# Tutorial: MPI-parallelized calculation of spectra¶

01/2021: updated to pyGDM v1.1+

In this short tutorial we demonstrate how to accelerate the calculation of spectra via MPI multi-processing parallelization.

[1]:

## --- for benchmark: limit openmp to 1 thread (for parallel scipy/numpy routines)

import os

from pyGDM2 import structures
from pyGDM2 import materials
from pyGDM2 import fields
from pyGDM2 import propagators

from pyGDM2 import core

import numpy as np

## --- Note: It is not necessary to load mpi4py within the simulation script, this
## --- will be done automatically by pyGDM2 prior to the actual MPI-simulation.
## --- We do it however at this point to do some output to stdout only from
## --- the master process (rank == 0).
from mpi4py import MPI
rank = MPI.COMM_WORLD.rank


## Config of the simulation¶

We will demonstrate the MPI spectra calculation on the simple example of a small dielectric sphere

[2]:

## ---------- Setup structure
mesh = 'cube'
step = 20.0
material = materials.dummy(2.0)
struct = structures.struct(step, geometry, material)

## ---------- Setup incident field
field_generator = fields.planewave
wavelengths = np.linspace(400, 800, 20)
kwargs = dict(theta = [0.0])
efield = fields.efield(field_generator, wavelengths=wavelengths, kwargs=kwargs)

## ---------- vacuum environment
n1, n2 = 1.0, 1.0

## ---------- Simulation initialization

structure initialization - automatic mesh detection: cube
structure initialization - consistency check: 203/203 dipoles valid


## Run the simulation with the MPI wrapper to core.scatter¶

The only difference to a non MPI-parallelized run of the simulation is, that we use core.scatter_mpi instead of core.scatter. scatter_mpi will automatically distribute the calculation of the different wavelengths in the spectrum on the available processes.

[3]:

## --- mpi: print in process with rank=0, to avoid flooding of stdout
if rank == 0:
print("performing MPI parallel simulation... ")

core.scatter_mpi(sim)

if rank == 0:
print("simulation done.")


performing MPI parallel simulation...

/home/hans/.local/lib/python3.8/site-packages/pyGDM2/core.py:443: UserWarning: Executing only one MPI process! Should be run using e.g. 'mpirun -n X python scriptname.py', where X is the number of parallel processes.
warnings.warn("Executing only one MPI process! Should be run using" +
/home/hans/.local/lib/python3.8/site-packages/numba/core/dispatcher.py:237: UserWarning: Numba extension module 'numba_scipy' failed to load due to 'ValueError(No function '__pyx_fuse_0pdtr' found in __pyx_capi__ of 'scipy.special.cython_special')'.
entrypoints.init_all()

simulation done.


IMPORTANT NOTE: In order to be run by MPI, the script needs to be executed by the program mpirun:

\$ mpirun -n 4 python3 pygdm_script_using_mpi.py


where in this example, the argument “-n 4” tells MPI to run 4 parallel processes.

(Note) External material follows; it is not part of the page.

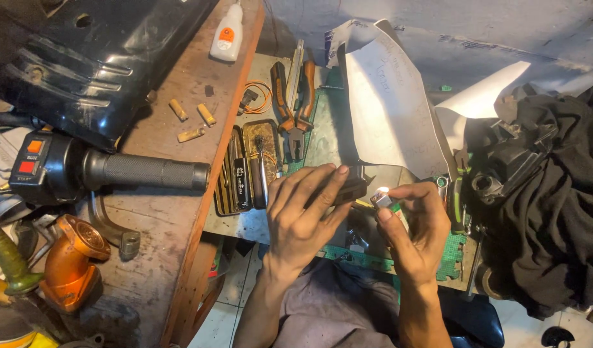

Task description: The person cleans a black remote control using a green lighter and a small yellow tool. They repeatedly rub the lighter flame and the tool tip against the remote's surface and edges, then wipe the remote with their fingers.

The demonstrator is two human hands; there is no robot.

Note: in case the number of wavelengths in the spectra is not divisable by the number of MPI processes, some MPI-processes will be idle for some time during execution. In this case scatter_mpi will return a warning:

UserWarning: Efficiency warning: Number of wavelengths (20) not divisable by Nr of processes (3)!


## Timing of the above example¶

• MPI-run: 1.25 s

• sequential-run: 4.05 s

• speed-up: x3.2

This should be more close to x4 in case of a larger simulation, where the MPI overhead becomes small compared to the simulation runtime.